LONDON, June 18, 2026, 10:14 BST
- Tesco dropped 2.9% to 443.3 pence at the open in London, while the FTSE 100 slipped 0.6%.
- Group like-for-like sales were up 1.0% to £16.83 billion. UK growth cooled to 1.8%. Online sales climbed 8.9%.
- Tesco kept its full-year adjusted operating profit guidance unchanged at £3.0 billion to £3.3 billion.
Tesco shares sat around 445 pence, falling roughly 2.6% on Thursday. First-quarter UK sales growth missed market estimates. The supermarket held its full-year profit guidance steady.
Tesco’s miss is in focus after a year of market share gains put pressure on every trading update. Analysts were looking for UK like-for-like sales growth of roughly 2.3%. A year earlier, same-quarter growth came in at 5.1%—that was boosted by good weather and problems at Marks & Spencer and the Co-op.
Chief Executive Ken Murphy called the gains from last year “truly exceptional” and warned about putting too much weight on just one quarter’s numbers. Charles Stanley’s chief investment commentator Garry White said keeping guidance unchanged “should reassure investors” over Tesco’s strategy on profit and competition. Reuters
Group like-for-like sales were up 1.0% in the 13 weeks to May 30. UK sales climbed 1.8% to £12.60 billion. Ireland sales rose 3.3%. Central Europe added 0.8%.

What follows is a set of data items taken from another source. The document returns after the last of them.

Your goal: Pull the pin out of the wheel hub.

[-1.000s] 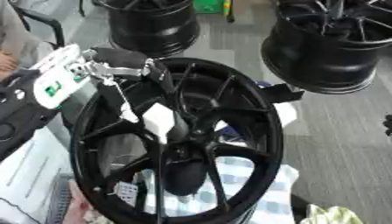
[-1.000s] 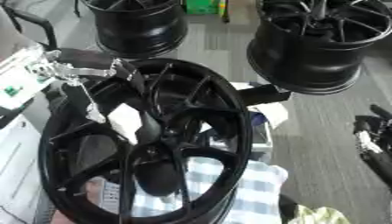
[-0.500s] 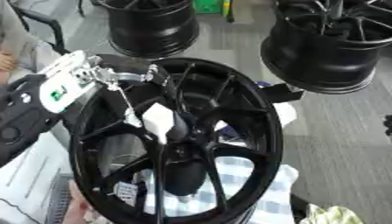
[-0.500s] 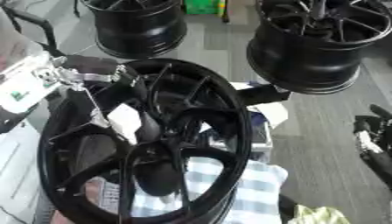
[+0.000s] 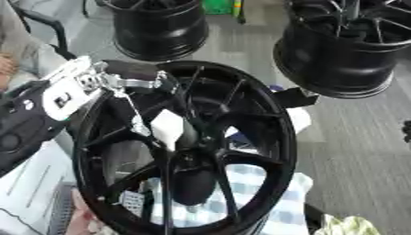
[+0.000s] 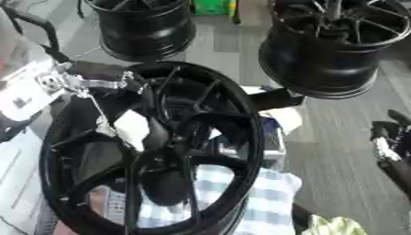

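Right, wheel hub (image 5: pixel 189 147): the big black rim stands tilted toward me on a blue-checked cloth (image 5: pixel 241 206), spokes facing up, so its centre is open to a reach from above.
Pin: I judge it to be the thin pale line (image 5: pixel 128 108) running from the left robot hand down toward the white tag (image 5: pixel 167 128) by the hub centre; I cannot make out its lower end, or whether it is clear of the hole.
Left robot hand (image 5: pixel 132 80): it sits over the rim's upper-left edge, silver fingers curled in around the top of that thin piece. I read it as clenched on the pin, held high so the pull runs along the pin and not across the spokes.
Right robot hand (image 6: pixel 389 147): a dark shape at the right edge of the right eye view, well apart from the wheel, idle; whether its fingers are spread or curled I cannot tell.
Step in hand: the draw itself, by my reading, not the approach.
Risk: the tag or the pin catching a spoke on the way out.
Surroundings: two more black rims (image 5: pixel 160 25) stand on the floor beyond, out of my way.
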`<state>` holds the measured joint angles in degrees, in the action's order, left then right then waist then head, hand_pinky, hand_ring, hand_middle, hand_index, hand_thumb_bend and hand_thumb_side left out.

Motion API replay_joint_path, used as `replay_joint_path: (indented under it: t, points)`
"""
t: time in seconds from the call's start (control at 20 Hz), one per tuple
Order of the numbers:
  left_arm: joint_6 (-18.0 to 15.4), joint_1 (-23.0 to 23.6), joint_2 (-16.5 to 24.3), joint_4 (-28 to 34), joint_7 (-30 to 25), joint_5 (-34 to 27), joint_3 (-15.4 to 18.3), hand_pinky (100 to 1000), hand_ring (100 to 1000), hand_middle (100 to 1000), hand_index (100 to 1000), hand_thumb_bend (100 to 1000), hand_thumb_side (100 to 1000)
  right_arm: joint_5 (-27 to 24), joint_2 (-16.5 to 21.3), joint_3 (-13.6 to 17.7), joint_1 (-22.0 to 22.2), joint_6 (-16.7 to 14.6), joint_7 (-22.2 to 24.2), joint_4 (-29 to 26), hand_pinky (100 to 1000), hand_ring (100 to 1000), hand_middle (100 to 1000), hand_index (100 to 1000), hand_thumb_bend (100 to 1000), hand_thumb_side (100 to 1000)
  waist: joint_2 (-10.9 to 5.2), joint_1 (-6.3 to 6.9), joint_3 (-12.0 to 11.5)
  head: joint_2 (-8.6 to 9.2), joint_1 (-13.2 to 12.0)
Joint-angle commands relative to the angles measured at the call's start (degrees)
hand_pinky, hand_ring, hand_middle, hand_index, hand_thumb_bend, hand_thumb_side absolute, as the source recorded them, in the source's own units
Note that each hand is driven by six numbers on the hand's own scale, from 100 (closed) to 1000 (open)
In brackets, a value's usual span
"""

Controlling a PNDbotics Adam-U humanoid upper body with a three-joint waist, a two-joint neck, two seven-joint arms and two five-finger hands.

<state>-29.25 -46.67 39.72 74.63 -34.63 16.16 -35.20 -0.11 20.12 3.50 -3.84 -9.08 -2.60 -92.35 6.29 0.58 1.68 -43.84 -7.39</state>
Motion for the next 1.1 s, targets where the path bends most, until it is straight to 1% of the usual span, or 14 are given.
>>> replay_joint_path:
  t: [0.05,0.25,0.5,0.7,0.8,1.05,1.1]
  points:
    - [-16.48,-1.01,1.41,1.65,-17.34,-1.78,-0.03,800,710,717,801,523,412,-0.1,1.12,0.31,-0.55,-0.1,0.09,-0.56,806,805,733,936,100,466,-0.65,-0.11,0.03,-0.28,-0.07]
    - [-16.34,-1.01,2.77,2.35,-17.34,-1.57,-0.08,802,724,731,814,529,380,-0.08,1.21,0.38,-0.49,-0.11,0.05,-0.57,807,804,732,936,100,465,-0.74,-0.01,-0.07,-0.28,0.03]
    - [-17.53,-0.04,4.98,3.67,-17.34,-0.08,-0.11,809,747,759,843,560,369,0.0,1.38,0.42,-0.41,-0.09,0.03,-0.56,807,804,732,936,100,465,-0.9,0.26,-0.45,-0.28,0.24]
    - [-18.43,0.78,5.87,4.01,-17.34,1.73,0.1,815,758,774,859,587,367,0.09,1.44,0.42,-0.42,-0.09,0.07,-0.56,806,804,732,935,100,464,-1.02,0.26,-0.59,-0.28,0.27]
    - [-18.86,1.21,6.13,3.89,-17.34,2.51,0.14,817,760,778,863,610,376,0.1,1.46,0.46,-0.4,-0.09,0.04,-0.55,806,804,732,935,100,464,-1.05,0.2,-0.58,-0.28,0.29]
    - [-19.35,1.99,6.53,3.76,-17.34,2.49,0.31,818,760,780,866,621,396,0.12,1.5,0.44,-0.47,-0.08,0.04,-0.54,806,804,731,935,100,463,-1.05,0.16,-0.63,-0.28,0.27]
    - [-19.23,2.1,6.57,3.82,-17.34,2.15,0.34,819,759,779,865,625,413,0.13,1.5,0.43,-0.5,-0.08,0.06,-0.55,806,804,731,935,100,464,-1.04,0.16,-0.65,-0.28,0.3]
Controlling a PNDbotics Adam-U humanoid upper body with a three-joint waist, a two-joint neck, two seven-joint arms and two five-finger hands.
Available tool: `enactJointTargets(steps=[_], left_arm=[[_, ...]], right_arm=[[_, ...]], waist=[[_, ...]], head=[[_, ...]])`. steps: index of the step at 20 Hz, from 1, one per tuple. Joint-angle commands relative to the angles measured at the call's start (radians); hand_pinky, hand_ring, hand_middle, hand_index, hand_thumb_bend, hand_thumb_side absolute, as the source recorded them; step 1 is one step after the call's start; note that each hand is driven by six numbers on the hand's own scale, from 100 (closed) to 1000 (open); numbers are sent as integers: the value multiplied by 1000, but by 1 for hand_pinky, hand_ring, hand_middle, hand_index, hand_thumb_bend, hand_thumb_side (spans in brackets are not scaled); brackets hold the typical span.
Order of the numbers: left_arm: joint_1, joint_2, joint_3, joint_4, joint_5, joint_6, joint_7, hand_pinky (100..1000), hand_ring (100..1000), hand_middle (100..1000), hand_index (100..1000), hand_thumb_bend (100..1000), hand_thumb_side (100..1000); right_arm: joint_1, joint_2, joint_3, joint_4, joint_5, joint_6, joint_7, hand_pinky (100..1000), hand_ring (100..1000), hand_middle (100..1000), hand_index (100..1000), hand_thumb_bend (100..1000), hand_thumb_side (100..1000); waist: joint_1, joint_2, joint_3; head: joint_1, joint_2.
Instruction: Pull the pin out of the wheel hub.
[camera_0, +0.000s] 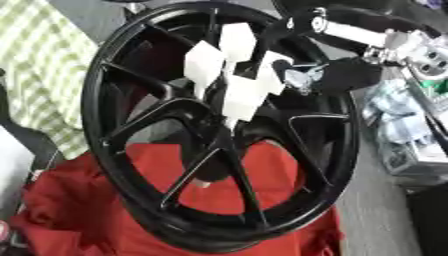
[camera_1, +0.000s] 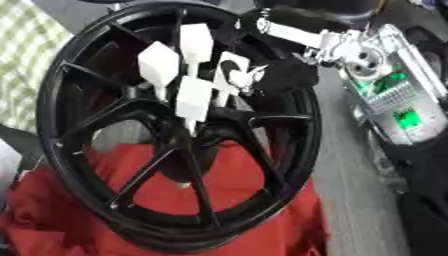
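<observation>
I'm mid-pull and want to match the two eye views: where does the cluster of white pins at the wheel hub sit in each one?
Left eye view: the white pins sit just above centre, at the middle of the black wheel.
Right eye view: the same pins sit upper left of centre, over the hub.
Shared landmark: the red cloth showing through the lower spokes, straight below the pins in both views.

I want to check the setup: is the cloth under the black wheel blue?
No, the cloth under the wheel is red, as seen through the spokes and around the lower rim in the left eye view.
</observation>
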Motion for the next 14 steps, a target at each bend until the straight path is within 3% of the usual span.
enactJointTargets(steps=[1,7,14], left_arm=[[-8,6,9,-19,-8,4,1,583,692,636,774,100,766],[-11,5,7,-19,-13,5,-2,583,692,635,774,100,765],[-14,5,5,-19,-21,3,-8,583,692,633,772,100,766]], right_arm=[[-15,-10,-13,4,22,-7,-1,962,951,835,944,100,393],[-15,-5,-15,2,33,-8,-1,960,951,833,949,100,476],[-14,-3,-22,26,70,-7,-23,947,934,816,942,100,445]], waist=[[7,-10,1],[4,-2,3],[3,6,5]], head=[[-5,-4],[-5,-10],[-9,-16]])
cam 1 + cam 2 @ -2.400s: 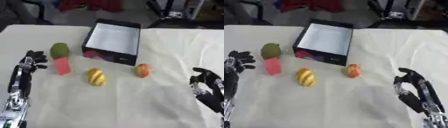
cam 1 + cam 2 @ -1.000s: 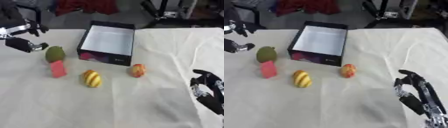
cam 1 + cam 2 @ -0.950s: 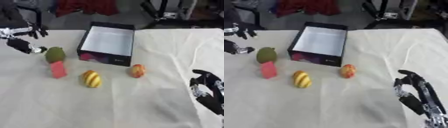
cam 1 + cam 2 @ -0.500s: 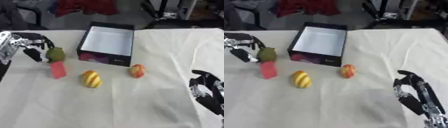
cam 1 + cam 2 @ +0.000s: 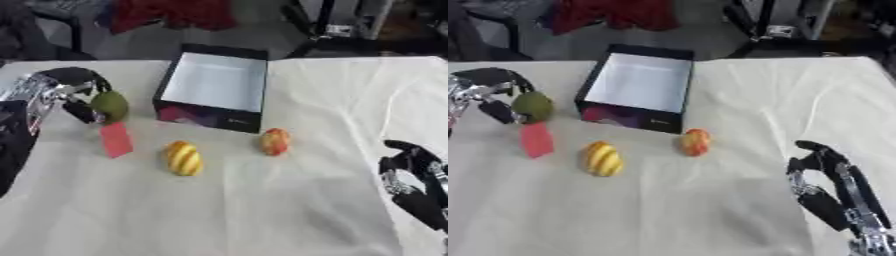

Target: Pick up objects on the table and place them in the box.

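Left hand [image 5: 72, 92]: had closed in, fingers curled round green fruit [image 5: 110, 106].
Right hand [image 5: 833, 186]: unmoved, open, lower right.

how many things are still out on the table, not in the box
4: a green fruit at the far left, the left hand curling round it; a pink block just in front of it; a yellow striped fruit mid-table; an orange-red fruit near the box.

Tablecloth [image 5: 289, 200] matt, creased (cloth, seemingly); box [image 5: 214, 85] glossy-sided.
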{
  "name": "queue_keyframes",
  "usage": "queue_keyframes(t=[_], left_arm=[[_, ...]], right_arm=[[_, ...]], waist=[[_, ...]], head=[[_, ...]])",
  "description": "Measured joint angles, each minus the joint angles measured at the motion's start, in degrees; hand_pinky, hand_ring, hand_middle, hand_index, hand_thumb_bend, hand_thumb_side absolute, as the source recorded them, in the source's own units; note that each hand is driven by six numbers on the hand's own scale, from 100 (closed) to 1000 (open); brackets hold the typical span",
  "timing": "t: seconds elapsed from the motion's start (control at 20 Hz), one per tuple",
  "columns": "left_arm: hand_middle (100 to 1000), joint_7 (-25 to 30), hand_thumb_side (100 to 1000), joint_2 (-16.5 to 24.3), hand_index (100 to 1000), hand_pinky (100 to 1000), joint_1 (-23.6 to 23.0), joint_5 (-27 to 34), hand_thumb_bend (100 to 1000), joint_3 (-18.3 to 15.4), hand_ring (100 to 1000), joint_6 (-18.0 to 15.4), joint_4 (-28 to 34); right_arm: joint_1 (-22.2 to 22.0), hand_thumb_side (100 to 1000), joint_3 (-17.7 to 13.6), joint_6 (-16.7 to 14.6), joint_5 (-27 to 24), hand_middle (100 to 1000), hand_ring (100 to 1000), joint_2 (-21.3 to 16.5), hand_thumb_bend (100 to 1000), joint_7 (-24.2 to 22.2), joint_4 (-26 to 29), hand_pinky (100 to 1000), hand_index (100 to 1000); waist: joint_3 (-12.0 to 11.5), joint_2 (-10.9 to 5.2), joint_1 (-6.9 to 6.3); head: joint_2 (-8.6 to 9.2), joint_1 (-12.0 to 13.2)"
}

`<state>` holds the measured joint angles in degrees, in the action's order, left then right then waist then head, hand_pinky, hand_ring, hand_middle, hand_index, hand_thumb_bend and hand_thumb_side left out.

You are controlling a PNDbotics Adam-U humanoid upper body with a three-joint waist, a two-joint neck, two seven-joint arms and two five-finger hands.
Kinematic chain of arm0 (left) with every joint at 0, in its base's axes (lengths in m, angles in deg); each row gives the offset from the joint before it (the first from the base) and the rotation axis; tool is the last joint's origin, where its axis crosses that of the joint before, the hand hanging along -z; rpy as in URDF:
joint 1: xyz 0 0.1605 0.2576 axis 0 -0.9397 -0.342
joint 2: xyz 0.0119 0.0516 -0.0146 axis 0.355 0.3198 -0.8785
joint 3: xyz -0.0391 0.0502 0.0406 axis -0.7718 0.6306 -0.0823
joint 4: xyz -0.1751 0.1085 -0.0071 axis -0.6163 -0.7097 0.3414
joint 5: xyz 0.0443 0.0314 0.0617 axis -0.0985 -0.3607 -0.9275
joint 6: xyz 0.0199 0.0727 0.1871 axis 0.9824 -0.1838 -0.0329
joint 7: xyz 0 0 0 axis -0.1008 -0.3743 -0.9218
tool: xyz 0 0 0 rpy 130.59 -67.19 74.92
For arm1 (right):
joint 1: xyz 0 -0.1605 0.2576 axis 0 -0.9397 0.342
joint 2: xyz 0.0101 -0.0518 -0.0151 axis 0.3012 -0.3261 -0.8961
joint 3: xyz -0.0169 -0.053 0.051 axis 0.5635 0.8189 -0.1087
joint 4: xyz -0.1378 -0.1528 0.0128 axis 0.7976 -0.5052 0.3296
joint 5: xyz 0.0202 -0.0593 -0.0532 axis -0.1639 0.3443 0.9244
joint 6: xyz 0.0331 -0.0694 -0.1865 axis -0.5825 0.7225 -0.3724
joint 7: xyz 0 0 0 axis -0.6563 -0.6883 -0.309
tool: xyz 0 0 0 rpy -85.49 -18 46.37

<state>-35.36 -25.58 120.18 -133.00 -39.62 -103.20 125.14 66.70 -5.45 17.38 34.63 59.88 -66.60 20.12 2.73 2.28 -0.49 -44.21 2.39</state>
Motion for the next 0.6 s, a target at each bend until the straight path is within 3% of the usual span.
queue_keyframes(t=[0.2,0.25,0.6], left_arm=[[367,-3.2,150,-0.4,499,485,0.0,-4.3,277,-0.1,391,1.0,-0.9],[336,-4.3,146,-0.5,468,469,0.0,-5.2,277,-0.2,367,1.1,-0.9],[309,-9.4,155,-0.2,435,441,0.4,-5.3,266,-1.5,349,1.9,0.2]], right_arm=[[0.0,479,0.2,0.0,0.0,458,664,0.0,100,0.0,0.0,757,811],[0.0,479,0.2,0.0,0.0,458,664,0.0,100,0.0,0.0,757,811],[0.0,477,0.2,0.0,0.0,458,664,0.0,100,0.0,0.0,757,811]], waist=[[0.0,0.00,0.00],[0.0,0.00,0.00],[0.1,0.00,0.00]], head=[[0.00,0.0],[0.00,0.0],[0.00,0.0]])
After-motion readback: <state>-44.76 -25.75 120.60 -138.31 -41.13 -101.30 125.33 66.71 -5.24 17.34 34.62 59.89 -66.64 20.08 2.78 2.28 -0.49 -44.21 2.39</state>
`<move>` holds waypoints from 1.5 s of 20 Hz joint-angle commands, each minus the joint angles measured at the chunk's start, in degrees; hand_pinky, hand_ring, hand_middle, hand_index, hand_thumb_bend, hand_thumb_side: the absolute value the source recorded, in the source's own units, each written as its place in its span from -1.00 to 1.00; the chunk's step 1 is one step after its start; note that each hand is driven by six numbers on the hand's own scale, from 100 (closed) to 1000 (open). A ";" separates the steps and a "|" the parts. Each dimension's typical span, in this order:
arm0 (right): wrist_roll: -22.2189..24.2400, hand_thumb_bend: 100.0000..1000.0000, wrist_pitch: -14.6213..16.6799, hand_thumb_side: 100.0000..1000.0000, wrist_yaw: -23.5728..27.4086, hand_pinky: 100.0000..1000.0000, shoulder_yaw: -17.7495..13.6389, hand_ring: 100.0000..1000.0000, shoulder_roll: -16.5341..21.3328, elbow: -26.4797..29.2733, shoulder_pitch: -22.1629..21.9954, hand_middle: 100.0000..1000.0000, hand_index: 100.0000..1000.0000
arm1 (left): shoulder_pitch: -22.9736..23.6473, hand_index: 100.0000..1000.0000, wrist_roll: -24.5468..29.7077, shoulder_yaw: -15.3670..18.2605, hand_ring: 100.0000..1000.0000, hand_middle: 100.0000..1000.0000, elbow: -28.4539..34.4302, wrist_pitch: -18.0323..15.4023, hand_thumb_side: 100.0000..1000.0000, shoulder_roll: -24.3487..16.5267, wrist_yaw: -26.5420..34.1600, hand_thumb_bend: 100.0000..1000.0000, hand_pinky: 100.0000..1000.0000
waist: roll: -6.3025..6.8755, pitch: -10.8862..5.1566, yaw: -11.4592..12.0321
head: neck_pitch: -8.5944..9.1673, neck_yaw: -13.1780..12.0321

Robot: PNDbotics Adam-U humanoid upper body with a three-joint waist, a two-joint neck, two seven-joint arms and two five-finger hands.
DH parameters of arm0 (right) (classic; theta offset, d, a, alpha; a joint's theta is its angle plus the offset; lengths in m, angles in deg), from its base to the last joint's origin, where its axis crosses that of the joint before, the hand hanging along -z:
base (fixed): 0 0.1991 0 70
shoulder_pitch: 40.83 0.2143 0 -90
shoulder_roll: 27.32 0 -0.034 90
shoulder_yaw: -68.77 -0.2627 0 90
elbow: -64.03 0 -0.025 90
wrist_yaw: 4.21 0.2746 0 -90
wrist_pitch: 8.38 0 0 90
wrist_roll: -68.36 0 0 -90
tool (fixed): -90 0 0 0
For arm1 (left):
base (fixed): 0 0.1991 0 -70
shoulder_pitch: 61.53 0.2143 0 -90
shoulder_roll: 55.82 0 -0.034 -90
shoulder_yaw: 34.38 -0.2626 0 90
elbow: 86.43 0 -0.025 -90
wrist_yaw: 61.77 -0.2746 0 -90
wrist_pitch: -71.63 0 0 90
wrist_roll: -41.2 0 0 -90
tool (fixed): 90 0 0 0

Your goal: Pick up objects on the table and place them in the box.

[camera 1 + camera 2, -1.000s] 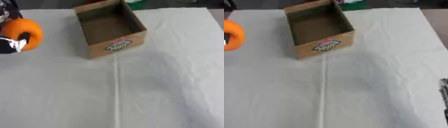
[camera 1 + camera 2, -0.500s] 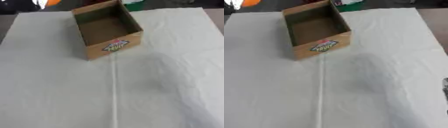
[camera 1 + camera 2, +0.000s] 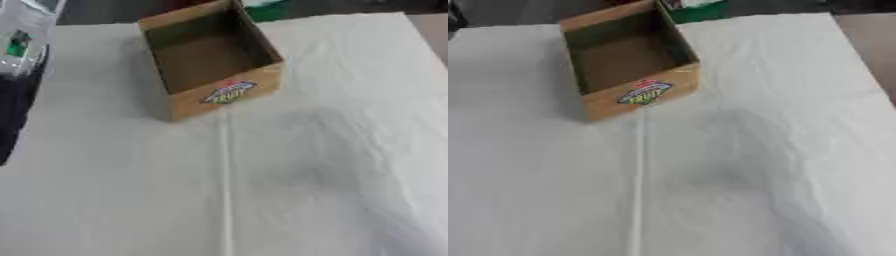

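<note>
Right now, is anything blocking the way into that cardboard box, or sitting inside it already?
Nothing visible blocks it. The cardboard box stands open-topped on the white tablecloth, and its inside looks bare. Neither robot hand shows in either view, and no object to be picked lies on the cloth.

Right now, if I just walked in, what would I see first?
You'd spot the brown cardboard box first, open on top and looking empty, at the far side of the table, with a bright sticker on its near wall. All around it is a white cloth with one straight crease running toward you. A shiny bag shows at the far left.
</note>
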State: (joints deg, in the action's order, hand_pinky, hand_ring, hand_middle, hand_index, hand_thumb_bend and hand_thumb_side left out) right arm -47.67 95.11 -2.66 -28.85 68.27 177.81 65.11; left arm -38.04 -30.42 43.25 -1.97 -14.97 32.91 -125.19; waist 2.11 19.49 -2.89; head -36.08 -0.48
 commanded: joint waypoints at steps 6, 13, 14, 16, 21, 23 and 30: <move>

UK food sales rose 2.6%. Fresh food was up 3.6%, and the premium Finest range jumped 9%. Online grew 8.9%. Tesco put out or upgraded 520-plus products and took its Aldi Price Match program into more than 2,000 Express convenience stores. “We remain focused on giving customers the very best combination of price, quality and service,” Murphy said. The Guardian
Booker stayed soft. Like-for-like sales in the wholesale unit dropped 3.2%. Core retail slipped 1.5%. Catering sales lost 3.3%. Tesco said dropping a lower-margin national account pulled about two percentage points from core retail growth.
Tesco is guiding for adjusted operating profit between £3.0 billion and £3.3 billion this year. That puts the range either side of last year’s £3.15 billion. The company also sees free cash flow coming in between £1.5 billion and £2.0 billion. Tesco said it had finished £341 million of its £750 million share buyback by the end of trading on Wednesday.
Tesco is still well ahead in the UK grocery market, with a 28.2% share in the 12 weeks to May 17, according to Worldpanel. Sainsbury’s had 15.2%. Lidl set a new high at 8.6%, edging past Morrisons at 8.3%.
The risk is weaker household confidence, rising energy and supply costs tied to Middle East tensions, and heavier sector price cuts could push Tesco to spend more to protect its share. If Booker keeps falling, profit could end up near the low end of guidance even if main grocery sales stay positive.
Tesco is set to report first-half numbers on October 8, giving investors a clearer picture on margins, cash flow, and market share.